A Nurse approached him to attempt to calm him down. "Sir—"
"No!"
"Mr. Cobb, hey, what's going on?" Aliya entered the room, stopping by his bedside and turning slightly to gesture to Mrs. Cobb, who was stood behind Aliya, her purse clutched to her chest, her mouth hung open. "Your wife—"
"That's not my wife." Daniel replied in frustration, kicking the sheets off of his bed so they dropped in a crumpled pile on the floor.
"Who is your wife?"
"Victoria!" Daniel snapped, pointing an accusatory finger towards Mrs. Cobb. "That's not Victoria!"

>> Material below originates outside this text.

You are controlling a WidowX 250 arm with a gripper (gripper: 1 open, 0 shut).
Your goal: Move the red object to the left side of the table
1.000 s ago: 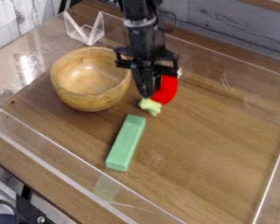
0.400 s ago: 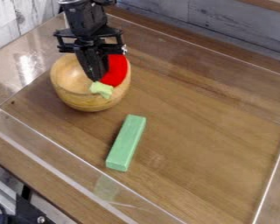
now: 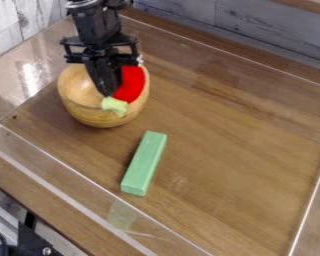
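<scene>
The red object (image 3: pixel 131 80) is up off the surface, clamped in the gripper (image 3: pixel 109 85) right over the wooden bowl (image 3: pixel 77 100) at the left. Its long axis is tilted near upright, with the pale stub pointing down at the bowl. A green block (image 3: pixel 145 163) lies well apart on the brown wood-grain table (image 3: pixel 243 130), ringed by clear acrylic walls (image 3: pixel 63 210).
</scene>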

"Daniel— Daniel, Daniel." Mrs. Cobb hushed, soothingly, placing her left hand with a gold wedding band on the ring finger. "It's me."
"You're not Victoria. You're not my wife." Daniel spoke assertively, and Meredith appeared by the side of Aliya. "You're not Victoria. I want Victoria! I want my wife!"
"It's Allison." Mrs. Cobb tried, though Daniel pulled abruptly away from her touch.
"Get away from me!"
"Okay, okay." Aliya stepped in front of Allison as she wiped a tear from her eye, her head darting to the floor.
"Is Victoria here? Is she in the room with you?" Meredith asked.
Daniel looked around the room with a blank expression, his brow furrowing. "No." He spoke, slowly.
Meredith stepped forward as Aliya guided Mrs. Cobb outside into the hall, her eyes glazed as a single tear fell from her eye. "Okay, we're going to go find Victoria for you. We'll find her and we'll bring her to you, Mr. Cobb."
Daniel calmed, his breathing straightening out as he nodded slowly towards her, interpreting her promise. "Okay."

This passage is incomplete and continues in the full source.